How Media for Change is bringing together an alliance of changemakers to help people dream
By Isabella Vaccaro
What is the power of dreaming? And how can it be harnessed to change the world? In 2019, Media for Change began talking to other like-minded organizations across the globe to answer these questions. They wanted to empower people to visualize a dream and be able to chase it. But, how?
In 2020, Media for Change launched Dreaming without Borders: a space where people could express the way they hoped to see the world after the Covid-19 pandemic ended. A symbiotic partnership with two organizations that aid in digital storytelling, Gather Voices and Dotsub, made this initiative possible. But, the dreaming did not stop there.
In the project’s latest iteration, Jeffrey Harlan, founder of Philadelphia-based organization Dreamline, launched a pilot workshop for a handful women in villages in Rajasthan, India to articulate their dreams. Harlan started Dreamline with an idea that school children should write or draw their dreams on cloth flags to be attached to a line, showing that in order to achieve our dreams, we must be connected. At this point, he is working to spread his work beyond school children.
Harlan partnered with Jaipur Rugs, a company that teaches economically disadvantaged women in small Indian villages to weave rugs, giving them an opportunity to make a living as well as change their perspective on the world. Before the pilot’s launch, Harlan wondered how they would be able to pull off the project in a rural space with no online connectivity and whose artisans were, for the most part, non-literate. It turned out that Harlan had nothing to worry about. The potential reach of the project is impressive is 40,000 women currently work for Jaipur Rugs.
“What we saw, during the pilot, was that it worked fantastically,” said Harlan. “Dreamline is about helping people believe in their dreams, because that changes everything. So, it’s a program about change from the inside out. And for us to work with Jaipur Rugs is such a privilege because they already care about creating change from the inside out.”
Yash Ranga, sustainability lead at Jaipur Rugs, left a job at a Silicon Valley tech company when he realized his calling was to work with people, not machines. Throughout his work with Jaipur Rugs, which includes acquiring partnerships to create a larger impact in these villages, Ranga had always wondered how he could help these women, now financially independent, start dreaming big.
“This dream project is the first step in a large ecosystem of like-minded leaders around the world who believe, and have seen the potential of dreams,” said Ranga. “It all starts with a dream. But, few people are fortunate enough to have resources, mentors and everything to help them craft their dreams into reality.”

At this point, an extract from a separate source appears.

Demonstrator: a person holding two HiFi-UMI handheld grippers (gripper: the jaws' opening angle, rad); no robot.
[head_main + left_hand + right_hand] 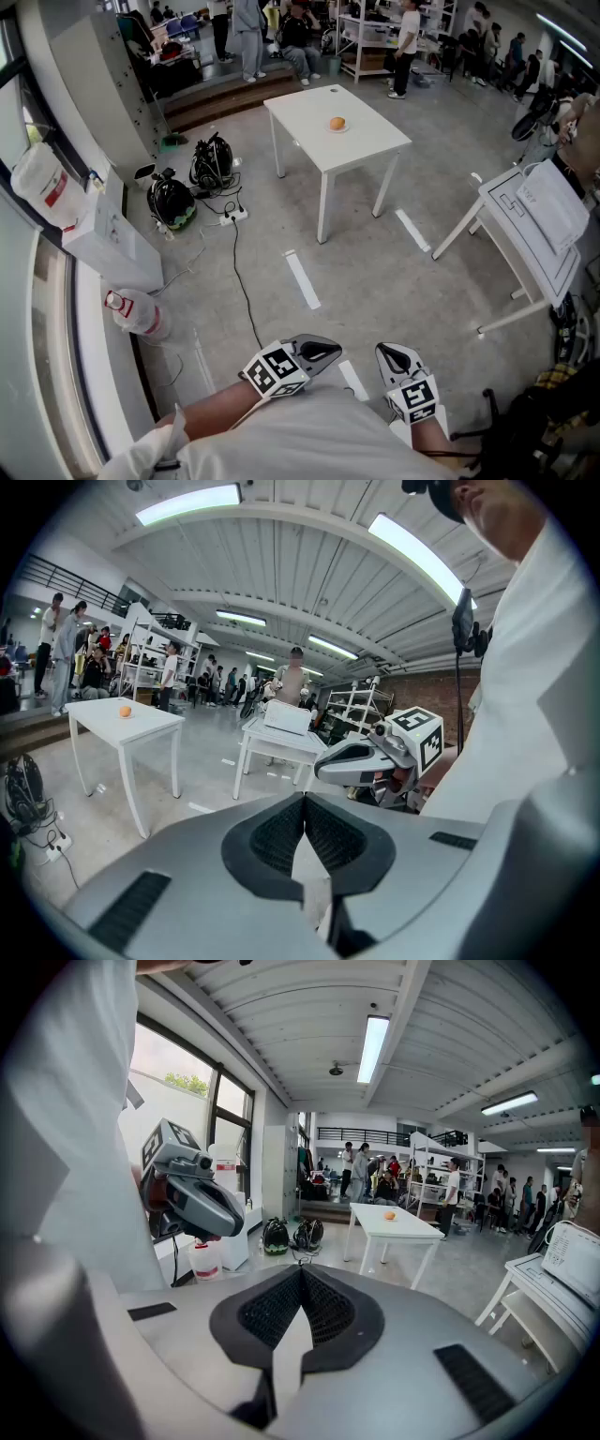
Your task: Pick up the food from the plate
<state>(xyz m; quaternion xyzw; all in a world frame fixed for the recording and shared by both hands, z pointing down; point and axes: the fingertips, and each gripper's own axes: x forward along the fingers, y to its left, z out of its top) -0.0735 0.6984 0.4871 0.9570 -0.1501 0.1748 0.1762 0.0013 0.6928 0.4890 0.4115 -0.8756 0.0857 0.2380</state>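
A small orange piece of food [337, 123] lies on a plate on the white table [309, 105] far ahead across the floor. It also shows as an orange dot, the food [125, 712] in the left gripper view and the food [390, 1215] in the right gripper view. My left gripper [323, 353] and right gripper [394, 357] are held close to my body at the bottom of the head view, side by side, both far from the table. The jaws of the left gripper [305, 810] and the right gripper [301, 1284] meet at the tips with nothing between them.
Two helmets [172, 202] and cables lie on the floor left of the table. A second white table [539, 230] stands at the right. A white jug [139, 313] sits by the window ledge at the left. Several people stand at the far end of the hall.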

Among Media for Change’s dream maker’s alliance is Michael Smolens, the founder of Dotsub, a global video translation service, who has always dreamed of a world beyond language barriers. Had it not been for Smolens, who connected Harlan and Ranga after realizing their shared sentiments, the dream project may never have materialized.
Smolens credits himself as a ‘collector of puzzle pieces,’ and has dedicated his life to connecting ideas like these to create a bigger picture of social change in the world. “Because I’m a dreamer, and I have had so much satisfaction in learning, I wanted to create something to make it easy to encourage other people to dream, and to help them move in the directions of their dreams,” Smolens said.
He points out, too, that many of these women have dreams that align with the UN’s Sustainable Development Goals, and by helping them articulate these ideas – for instance, 12% dream about health and 20% about clean drinking water – real change can take form.
In order for the dreams of these women to be articulated and shared, however, there has to be a unifying message – something people around the world can relate to. That is where Dr. Laura Jana, pediatrician, best-selling author of The Toddler Brain and self-proclaimed ‘connector of dots,’ comes in. With a rich background in early childhood development and communication, Jana understands human connection at its core and recognizes the importance of the way in which these women are encouraged to share their dreams.
“People need literacy, people need food, support, whatever it might be, but instead of coming in and telling people that, you say ‘share with me what your dreams are,’ and that’s where you start to see all of this stuff pop up,” said Jana. “It’s really stunning – gender equality, clean water, peace.”
Shipra Chanchal, the Dreamline trained Jaipur Rugs employee responsible for helping the women express their dreams, handles this aspect of the project beautifully. Chanchai allowed herself to attach to the artisans, realizing that by acting as a model, being vulnerable and sharing her dreams, it was much easier for the women to follow suit and open their own hearts. Jana believes this sense of empathy can be universal and, since these flags are available digitally, she envisions a reality where school children in America, for example, can look at some of the dreams of people from across the world and realize that they share many of the same ideas, after all.
Harlan emphasizes the importance of unity and shared a heartwarming story from the pilot about two children who, through Dreamline, helped their non-literate mother create a flag with her aspirations to share with the world. “I am a person who has been an educator in English and writing for 30 years, and there can be no more powerful example to a child about the importance of literacy and the model of thinking about what really matters than to help your parent write down their dream,” Harlan said.